POSCO Management cannot deny its responsibility ‘to respect human rights’ of the people affected by their project in Odisha. UN Guiding Principles on Business and Human Rights requires that all business enterprises respect human rights, ‘avoid infringing on the human rights of others and should address (actual or potential) adverse human rights impacts with which they are involved’. All companies based in states that are members of the Organisation for Economic Cooperation and Development (OECD), are obliged to uphold the ‘Guidelines for Multi-National Enterprises’ (the ‘OECD Guidelines’). Chapter IV of the OECD Guidelines requires companies to “respect human rights, which means they should avoid infringing on the human rights of others and should address adverse human rights impacts with which they are involved”. The United Nations Global Compact also calls on companies to respect international human rights standards and avoid complicity in human rights abuses.

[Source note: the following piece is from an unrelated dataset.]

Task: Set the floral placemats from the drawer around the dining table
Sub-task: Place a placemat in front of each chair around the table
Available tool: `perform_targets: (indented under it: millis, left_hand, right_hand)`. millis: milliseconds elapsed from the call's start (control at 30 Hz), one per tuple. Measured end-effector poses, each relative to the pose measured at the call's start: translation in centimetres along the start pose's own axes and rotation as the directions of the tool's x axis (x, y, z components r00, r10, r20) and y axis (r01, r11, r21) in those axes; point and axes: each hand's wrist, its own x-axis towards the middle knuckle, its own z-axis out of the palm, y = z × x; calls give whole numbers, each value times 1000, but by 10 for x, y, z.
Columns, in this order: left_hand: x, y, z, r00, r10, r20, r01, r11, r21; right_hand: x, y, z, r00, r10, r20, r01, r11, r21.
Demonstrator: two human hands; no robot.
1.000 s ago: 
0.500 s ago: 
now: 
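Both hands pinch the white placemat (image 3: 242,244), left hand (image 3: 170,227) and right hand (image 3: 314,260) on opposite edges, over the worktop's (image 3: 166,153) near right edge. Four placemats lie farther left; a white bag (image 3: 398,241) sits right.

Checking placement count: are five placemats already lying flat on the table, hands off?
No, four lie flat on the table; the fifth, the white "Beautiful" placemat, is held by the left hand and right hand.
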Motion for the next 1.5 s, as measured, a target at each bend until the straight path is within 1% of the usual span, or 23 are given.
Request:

In May 2012, POSCO CEO, Mr. Joon-Yang Chung, wrote a letter to UN Secretary-General, Mr. Ban Ki-moon. He stated that ‘POSCO supports the ten principles of the Global Compact with respect to human rights’ and ‘with this communication, we express our intent to advance those principles within our sphere of influence’. Evidence from the area impacted by POSCO’s project in Odisha makes a mockery of this promise.
To conclude, the villagers are in a state of constant fear that at any point of time the armed police forces resume the operation and take away their land causing further bloodsheds and severe human rights violation. No project should be imposed on an unwilling population by conniving with coercive state machinery.
I would request to the governments of South Korea as well as India to ensure that POSCO would respect human rights in Odisha.